Middle Eastern is an album by the Iranian musician Mehdi Rajabian, along with a hundred musicians from twelve countries of Middle East, released by Sony Music Entertainment in March 2019. The idea for the album came to Rajabian while he was imprisoned due to his musical activities, and the album has not been released in Iran due to restrictions on him. The album is in classic and Middle Eastern form and focusses on Middle Eastern sounds, featuring traditional instruments. It has 11 tracks and is 40 minutes long.

== Publication ==
This album was published worldwide in March 2019 by Sony Music Entertainment. It was available on both physical and digital markets (such as iTunes) to buy. This album hasn't been published Iran due to the restrictions Rajabian is facing.
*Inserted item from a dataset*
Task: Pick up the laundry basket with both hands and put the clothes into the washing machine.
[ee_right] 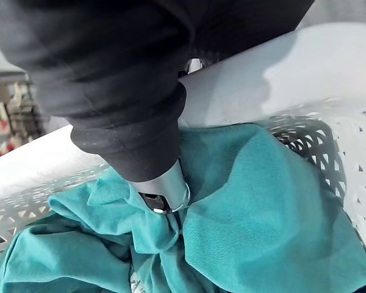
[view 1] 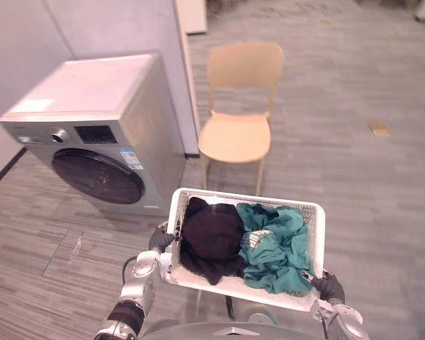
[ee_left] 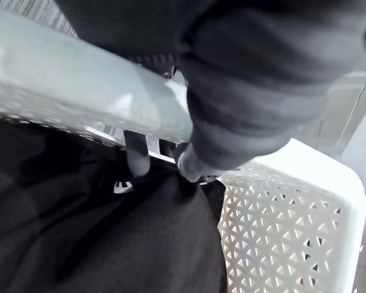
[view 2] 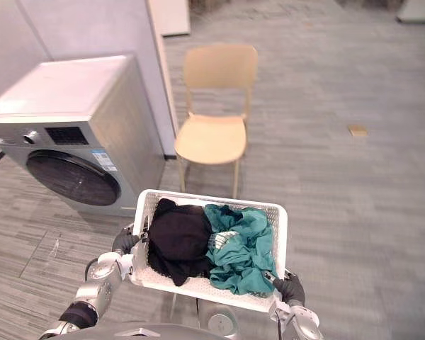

== Painting for pieces of music ==
Zehra Doğan, a Kurdish painter, has started her first collaboration with the album "Middle Eastern" after her release from prison. Zehra has painted for all the musical pieces of the album, each painting tells a story. For the first time, Artnet, Sky News, Financial Times News Agency has published a number of his paintings.

== Performance ==
Helia Bandeh, an Iranian-Dutch Dancer, performed a dance for one of the album tracks with the story of life and death as one of the guest members in the group. Her dance has been published exclusively by ABC News Agency.

== Cover ==
The cover of the album is a photograph by Reza Deghati. As he claimed in one of his interviews with Al Jazeera, the photograph was shot in Iraq.

== Musicians' Condition ==
The melodies of this album were created in the middle of war, vast water (as one of the musicians was a refugee escaping his country on a boat), in prison, poverty and under bombardments. Rajabian himself was in prison for two years due to his musical activities, and he wrote the initiative idea for the album then. The message this album carries is about tyranny, oppression, human rights, war, peace, and freedom.

== Reflection in media ==
News agencies such as Washington Post, Euronews, ICI, MSN, Al Jazeera, Newsweek, BBC World, etc. did cover the album. Washington Post mentioned this that music can talk about suffering and human rights, and not just for fun and politics. Newsweek labeled this album as one of the greatest albums of Middle East.

== Arrest ==

Mehdi Rajabian was arrested once again on August 11, 2020 for publishing his latest album Middle Eastern. Later on, Fox News reported that he was temporarily released on bail until his court date. As Reuters reports, Rajabian "was arrested following media reports that his latest project will include women singing and the publication of a video of a woman dancing to his music". Al Jazeera also reported that he will be on a home arrest until the court date. Music, paintings, dancing, photography, and book writing were the elements of Middle Eastern project. Musicians from all over the Middle East have participated in this project. Due to his arrest, this project was also left unfinished, just like the last ones. As for the music part of the project, the album was released by Sony Music in 2019.